Liver X receptors (LXRs), including LXRa and LXRb isoforms, have important roles in the metabolic regulation of glucose, cholesterol and lipid. Moreover, activation of LXRs also represses the expression of cyclin D1 and cyclin B1, and thus suppresses the proliferation of multiple cancer cells, but the relevant mechanism is not well known. Forkhead box M1 (FOXM1) is a proliferationspecific member of forkhead box family, which is highly expressed in proliferating normal cells and numerous cancer cells. FOXM1 directly activates transcription of cyclin D1 and cyclin B1, resulting in the enhancement of cell cycle progression and cell proliferation.
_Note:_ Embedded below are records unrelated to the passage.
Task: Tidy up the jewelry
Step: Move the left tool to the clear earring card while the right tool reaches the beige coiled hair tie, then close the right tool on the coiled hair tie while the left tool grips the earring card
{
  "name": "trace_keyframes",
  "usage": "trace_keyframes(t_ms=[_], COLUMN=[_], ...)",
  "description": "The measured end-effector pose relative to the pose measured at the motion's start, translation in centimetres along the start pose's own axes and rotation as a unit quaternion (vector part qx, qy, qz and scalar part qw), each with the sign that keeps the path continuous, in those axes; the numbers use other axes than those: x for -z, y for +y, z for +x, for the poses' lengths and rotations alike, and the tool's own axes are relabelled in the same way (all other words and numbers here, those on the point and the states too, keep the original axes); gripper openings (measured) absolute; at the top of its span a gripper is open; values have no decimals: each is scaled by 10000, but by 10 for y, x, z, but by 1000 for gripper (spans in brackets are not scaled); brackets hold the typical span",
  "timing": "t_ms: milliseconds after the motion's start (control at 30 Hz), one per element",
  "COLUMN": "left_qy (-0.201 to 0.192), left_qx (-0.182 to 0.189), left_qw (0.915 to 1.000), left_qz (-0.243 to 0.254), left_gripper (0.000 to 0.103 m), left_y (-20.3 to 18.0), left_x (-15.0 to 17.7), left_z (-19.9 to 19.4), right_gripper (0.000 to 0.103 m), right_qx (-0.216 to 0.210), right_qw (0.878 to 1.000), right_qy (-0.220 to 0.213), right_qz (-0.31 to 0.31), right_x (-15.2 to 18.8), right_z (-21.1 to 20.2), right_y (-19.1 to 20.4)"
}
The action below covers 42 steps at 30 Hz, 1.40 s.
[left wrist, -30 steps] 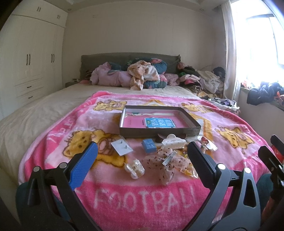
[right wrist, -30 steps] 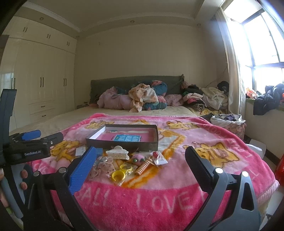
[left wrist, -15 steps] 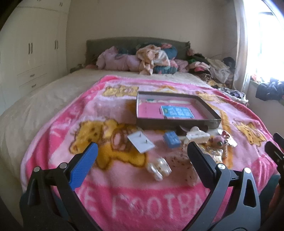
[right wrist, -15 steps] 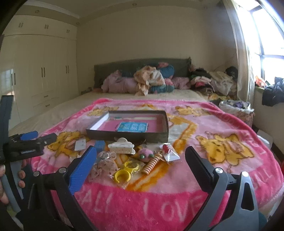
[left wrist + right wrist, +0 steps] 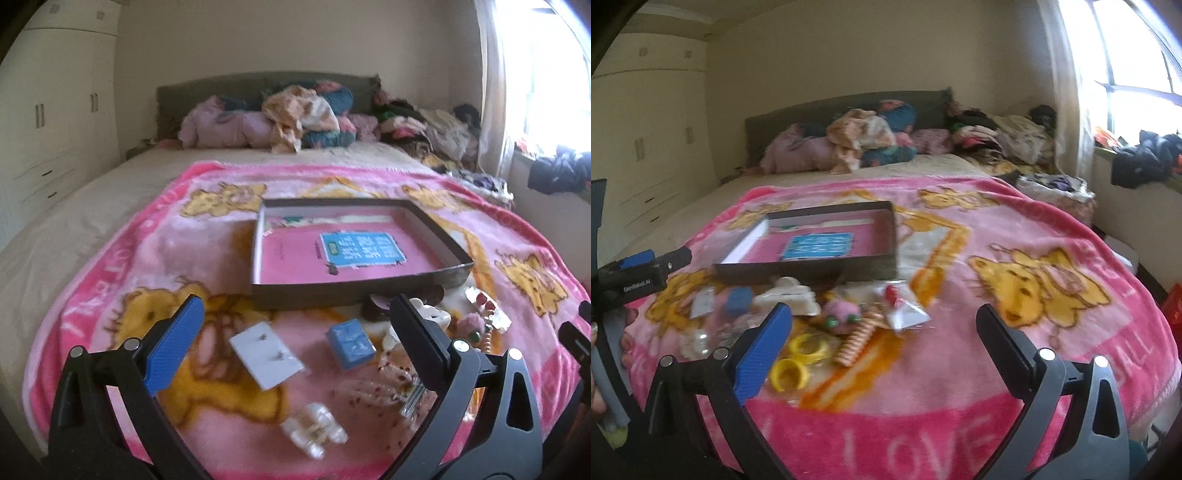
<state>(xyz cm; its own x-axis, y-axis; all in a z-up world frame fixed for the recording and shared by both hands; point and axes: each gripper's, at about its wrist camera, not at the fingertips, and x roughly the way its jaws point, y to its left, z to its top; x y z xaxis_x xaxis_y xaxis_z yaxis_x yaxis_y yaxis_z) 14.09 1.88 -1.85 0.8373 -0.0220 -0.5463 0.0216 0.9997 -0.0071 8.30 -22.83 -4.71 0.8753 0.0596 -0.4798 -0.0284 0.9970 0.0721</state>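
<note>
Both grippers hang over the bed's pink blanket point(image 5: 122, 258), jaws spread wide, nothing held. Left gripper point(image 5: 295, 332) frames the white earring card point(image 5: 266, 354) and the small blue box point(image 5: 349, 343); right gripper point(image 5: 884, 326) sits nearer the yellow rings point(image 5: 798, 360) and the coiled hair tie point(image 5: 858, 341).

Task stuff lies in a loose heap just at 6 o'clock of the open box point(image 5: 354, 284), none of it inside yet apart from the blue card on the box floor. Judging by aim, step in hand = first pick, prob. the earring card w/ the left.

To do it well: card is flat on soft fleece, so come in low, pinch one edge, don't press it into the pile. Lift clear of the box wall, then set down inside. Keep the grippers apart; they're close.

View diffs: left view shows the pearl clip point(image 5: 314, 434) at 6 o'clock and studs on the card. Right view shows the yellow rings, pink pom-pom point(image 5: 840, 312), white claw clip point(image 5: 790, 297) and left gripper body point(image 5: 635, 278) at 9 o'clock.
</note>
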Motion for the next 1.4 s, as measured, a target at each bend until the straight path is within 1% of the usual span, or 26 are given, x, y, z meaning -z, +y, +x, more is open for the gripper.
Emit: trace_keyframes(t_ms=[67, 133, 267, 367, 400, 433, 467, 533, 600, 633, 700, 800, 833, 900, 933, 967, 1000, 1067, 1100, 1133, 1300, 1400], left_qy=[139, 253, 489, 584, 615, 649, 675, 748, 826, 864, 911, 999, 1028, 1106, 1167, 1190, 1174, 1145, 1136, 1141, 1203, 1223], left_qx=[95, 65, -91, -196, -214, -206, -215, -204, -178, -170, -183, -73, -25, 59, 120, 150, 183, 276, 330, 420, 609, 560], left_qw=[9998, 9996, 9987, 9980, 9978, 9977, 9975, 9970, 9963, 9960, 9955, 9947, 9944, 9935, 9927, 9923, 9923, 9922, 9920, 9914, 9902, 9906], left_qz=[44, 75, 72, 114, 101, 49, 26, -72, -158, -178, -201, -223, -233, -272, -294, -304, -337, -404, -442, -490, -375, -241], left_gripper=[92, 92, 92, 92, 92, 92, 92, 92, 89, 86, 83, 71, 66, 62, 57, 55, 55, 50, 49, 49, 45, 44], left_y=[-5, -7, -3, 3, 6, 10, 13, 20, 28, 29, 32, 38, 39, 42, 42, 43, 44, 45, 45, 46, 38, 31], left_x=[0, 1, 6, 9, 11, 12, 13, 15, 16, 16, 17, 22, 24, 28, 30, 31, 31, 30, 30, 30, 33, 35], left_z=[13, 26, 49, 59, 62, 65, 67, 70, 73, 75, 76, 79, 81, 84, 87, 88, 87, 86, 85, 83, 82, 83], right_gripper=[97, 97, 97, 96, 91, 82, 79, 65, 58, 53, 48, 43, 41, 37, 34, 34, 33, 30, 24, 22, 20, 20], right_qx=[88, 184, 150, 48, 19, 5, -12, -64, -187, -212, -289, -350, -360, -364, -363, -361, -380, -470, -525, -552, -733, -794], right_qw=[9999, 9997, 9988, 9969, 9962, 9956, 9948, 9922, 9888, 9879, 9857, 9846, 9844, 9842, 9840, 9836, 9825, 9808, 9803, 9800, 9770, 9776], right_qy=[47, 155, 423, 696, 771, 834, 921, 1123, 1285, 1336, 1447, 1506, 1528, 1552, 1566, 1585, 1592, 1584, 1598, 1614, 1619, 1502], right_qz=[88, 107, 179, 350, 407, 416, 438, 544, 731, 763, 811, 814, 789, 773, 767, 786, 890, 1033, 1037, 1029, 1182, 1243], right_x=[3, 7, 14, 18, 20, 21, 22, 26, 28, 29, 30, 31, 31, 29, 29, 28, 26, 23, 23, 23, 28, 26], right_z=[5, 12, 28, 43, 49, 51, 57, 68, 78, 81, 88, 93, 95, 100, 103, 105, 107, 106, 106, 105, 94, 84], right_y=[-9, -14, -19, -21, -21, -19, -19, -18, -18, -19, -17, -14, -12, -9, -7, -6, -6, -7, -6, -4, 0, 2])
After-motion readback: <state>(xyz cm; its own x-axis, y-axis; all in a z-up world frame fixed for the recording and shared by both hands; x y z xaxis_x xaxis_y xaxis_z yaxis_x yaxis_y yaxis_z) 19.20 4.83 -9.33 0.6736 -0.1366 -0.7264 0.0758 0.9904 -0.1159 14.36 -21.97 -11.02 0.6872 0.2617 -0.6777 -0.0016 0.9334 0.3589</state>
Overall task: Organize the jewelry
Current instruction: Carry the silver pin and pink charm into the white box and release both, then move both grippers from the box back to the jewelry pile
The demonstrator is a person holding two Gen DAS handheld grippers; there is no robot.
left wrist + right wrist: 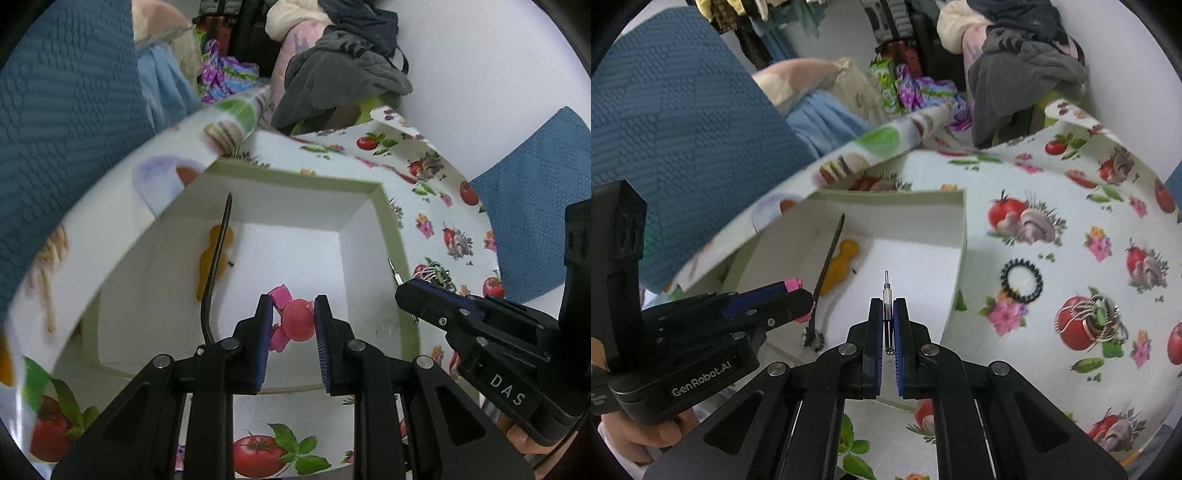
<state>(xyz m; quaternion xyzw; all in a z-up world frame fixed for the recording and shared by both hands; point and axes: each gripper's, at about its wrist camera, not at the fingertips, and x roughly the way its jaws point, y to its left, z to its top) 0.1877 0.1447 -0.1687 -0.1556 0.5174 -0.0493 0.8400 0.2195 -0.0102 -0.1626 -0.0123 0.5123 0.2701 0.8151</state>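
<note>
2 grippers poised over the open white cardboard box (362,229): left gripper (293,325) fingers clamp a pink plastic hair clip (295,317), right gripper (888,321) fingers pinch a slim silver metal pin (886,299); release each low, clear of the box walls.

The box (373,236) looks like matt white card with a pale green rim. The desk cloth (1052,206) has a smooth, slightly glossy printed face, like oilcloth. The clip (295,321) in the left claw (293,325) is pink plastic with a finely dimpled dome. The pin (886,295) in the right claw (886,325) is shiny metal. Both claws are matt black plastic with ribbed blue pads (320,347). The hair tie (1021,275) is glossy black coil. The chair back (683,122) is rough blue woven cloth.
</note>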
However, it is unclear whether LXRs are involved in the regulation of FOXM1. In this study, we demonstrated that specific LXRs agonists downregulated expression of FOXM1, cyclin D1 and cyclin B1 in hepatocellular carcinoma (HCC) cells, which led to cell cycle and cell proliferation arrest. Knockdown of FOXM1 significantly alleviated LXRs activation-mediated cell cycle arrest and cell growth suppression. Reporter assays showed that the activation of LXRs significantly reduced the transcriptional activity of FOXM1 promoter. Electrophoretic mobility shift assay and chromatin immunoprecipitation assays demonstrated that LXRa but not LXRb could bind to an inverted repeat IR2 (-52CCGTCAcgTGACCT-39) in the promoter region of FOXM1 gene. Moreover, the xenograft tumor growth and the corresponding FOXM1 expression in nude mice were dramatically repressed by LXRs agonists. Taken together, we conclude that LXRa but not LXRb functions as a transcriptional repressor for FOXM1 expression. The pathway ‘LXRa–FOXM1–cyclin D1/cyclin B1’ is a novel mechanism by which LXRs suppress the proliferation of HCC cells, suggesting that the pathway may be a novel target for HCC treatment.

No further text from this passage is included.